Katherine is an Assistant Professor at Duke University, in the Department of Statistical Science and at the Center for Cognitive Neuroscience. Prior to joining Duke she was an NSF Postdoctoral Fellow, in the Computational Cognitive Science group at MIT, and an EPSRC Postdoctoral Fellow at the University of Cambridge. Her Ph.D. is from the Gatsby Unit, where her advisor was Zoubin Ghahramani.

Katherine's research interests lie in the fields of machine learning and Bayesian statistics. Specifically, she develops new methods and models to discover latent structure in data, including cluster structure, using Bayesian nonparametrics, hierarchical Bayes, techniques for Bayesian model comparison, and other Bayesian statistical methods.

Paul Varghese

Paul Varghese, MD MMSc is Head of Health Informatics for Verily (Google Life Sciences). A cardiologist and clinical informatician, Dr. Varghese helps lead Verily's efforts in the application of advanced data science methodologies to improve patient outcomes and patient-provider interactions. Prior to joining Verily, Dr. Varghese served as Medical Director for Cardiovascular IT at Agfa Healthcare, responsible for product design, interoperability, and quality/regulatory affairs. He currently serves on the following American College of Cardiology efforts: the Echocardiography Data Standards Task Force; the HIT Task Force; and the Innovation Advisory Group.

Dr. Varghese holds an Sc.B. and M.D. from Brown University, and a MMSc in biomedical informatics from Harvard Medical School. He did his internal medicine residency training on the Osler Medical Service at Johns Hopkins Hospital; cardiology fellowship at UCSF, where he specialized in heart failure and echocardiography; and quality improvement / patient safety training at Intermountain Healthcare's Advanced Training Program.

Suchi Saria

Saria’s interests span machine learning, computational statistics, and its applications to domains where one has to draw inferences from observing a complex, real-world system evolve over time. The emphasis of her research is on Bayesian and probabilistic graphical modeling approaches for addressing challenges associated with modeling and prediction in real-world temporal systems. In the last seven years, she has been particularly drawn to computational solutions for problems in health informatics.
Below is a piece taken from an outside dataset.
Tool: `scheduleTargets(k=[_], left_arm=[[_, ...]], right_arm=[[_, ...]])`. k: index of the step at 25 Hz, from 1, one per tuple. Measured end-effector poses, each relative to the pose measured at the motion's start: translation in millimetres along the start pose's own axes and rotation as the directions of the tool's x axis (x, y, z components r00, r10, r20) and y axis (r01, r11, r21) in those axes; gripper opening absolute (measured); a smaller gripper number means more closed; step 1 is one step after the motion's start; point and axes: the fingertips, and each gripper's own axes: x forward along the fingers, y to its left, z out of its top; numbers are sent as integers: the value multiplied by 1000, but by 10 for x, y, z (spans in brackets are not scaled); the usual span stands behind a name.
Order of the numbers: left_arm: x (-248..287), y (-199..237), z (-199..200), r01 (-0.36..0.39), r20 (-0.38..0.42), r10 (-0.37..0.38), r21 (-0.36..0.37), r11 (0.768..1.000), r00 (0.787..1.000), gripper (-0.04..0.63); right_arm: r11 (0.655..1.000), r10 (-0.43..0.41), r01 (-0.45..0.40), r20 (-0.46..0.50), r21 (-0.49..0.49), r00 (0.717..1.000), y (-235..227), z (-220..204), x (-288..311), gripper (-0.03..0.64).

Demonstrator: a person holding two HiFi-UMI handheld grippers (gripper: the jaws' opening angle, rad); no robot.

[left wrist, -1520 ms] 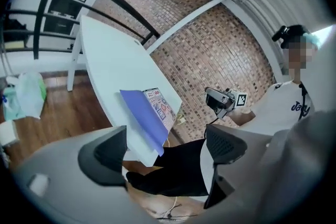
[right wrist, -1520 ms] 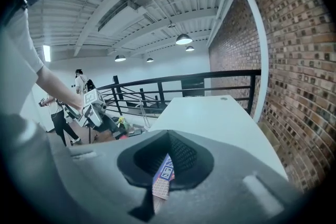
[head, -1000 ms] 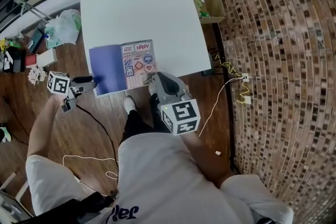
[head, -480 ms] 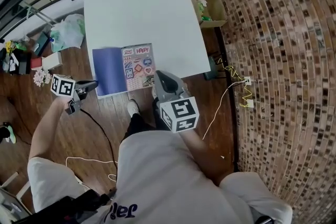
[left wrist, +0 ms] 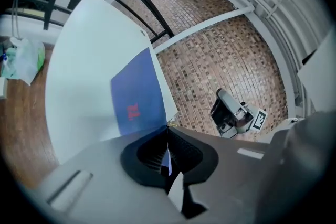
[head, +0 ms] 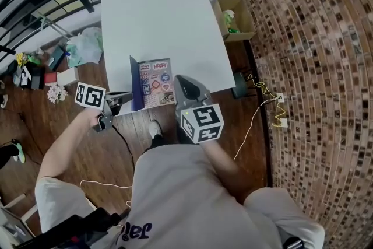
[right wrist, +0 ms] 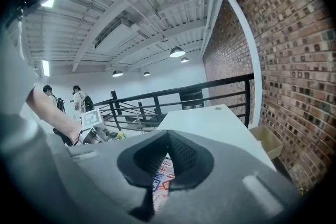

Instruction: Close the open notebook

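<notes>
Red "HAPPY" at the top of the notebook [head: 155, 83] page

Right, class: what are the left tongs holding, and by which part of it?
The left tongs are shut on the blue cover of the notebook, pinching its outer edge near the corner, with the cover standing upright.

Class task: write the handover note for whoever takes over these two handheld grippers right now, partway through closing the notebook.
Left gripper: shut on the near corner of the blue notebook cover, which stands roughly upright.
Right gripper: jaws together, nothing visibly gripped, over the near right corner of the sticker-covered page lying flat on the white table.
Done: cover raised about halfway.
Left: swing it over onto the sticker-covered page, then release.
</notes>
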Motion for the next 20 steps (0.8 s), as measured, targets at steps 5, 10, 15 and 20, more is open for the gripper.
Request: scheduleTargets(k=[5, 10, 15, 20], left_arm=[[477, -71, 137, -51, 43, 53, -53, 997, 998, 15], [1111, -53, 139, -77, 55, 81, -79, 994, 995, 18], [1678, 219, 41, -150, 64, 160, -145, 978, 985, 20], [1960, 526, -47, -265, 67, 281, -182, 947, 957, 25]], right_arm=[[999, -39, 39, 10, 24, 999, -159, 20, -52, -9], [994, -86, 85, 14, 63, 996, -338, -6, -115, -9], [989, -123, 120, 22, 87, 992, -471, -20, -194, -9], [986, -139, 135, 31, 101, 990, -474, -30, -249, -9]])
Prior to joining Johns Hopkins, she earned her PhD and Masters at Stanford in Computer Science working with Dr. Daphne Koller. She also spent a year at Harvard University collaborating with Dr. Ken Mandl and Dr. Zak Kohane as an NSF Computing Innovation Fellow. While in the valley, she also spent time as an early employee at Aster Data Systems, a big data startup acquired by Teradata. She enjoys consulting and advising data-related startups. She is an investor and an informal advisor to “Patient Ping”.

Peter Schulam

Peter Schulam is a PhD candidate in the Computer Science Department at Johns Hopkins University where he is working with Professor Suchi Saria. His research interests lie at the intersection of machine learning, statistical inference, and healthcare with an emphasis on developing methods to support the personalized medicine initiative. Before coming to JHU, he obtained his MS from Carnegie Mellon’s School of Computer Science and his BA from Princeton University. He has been awarded a National Science Foundation Graduate Research Fellowship and the Dean's Centennial Fellowship within Johns Hopkins' Whiting School of Engineering.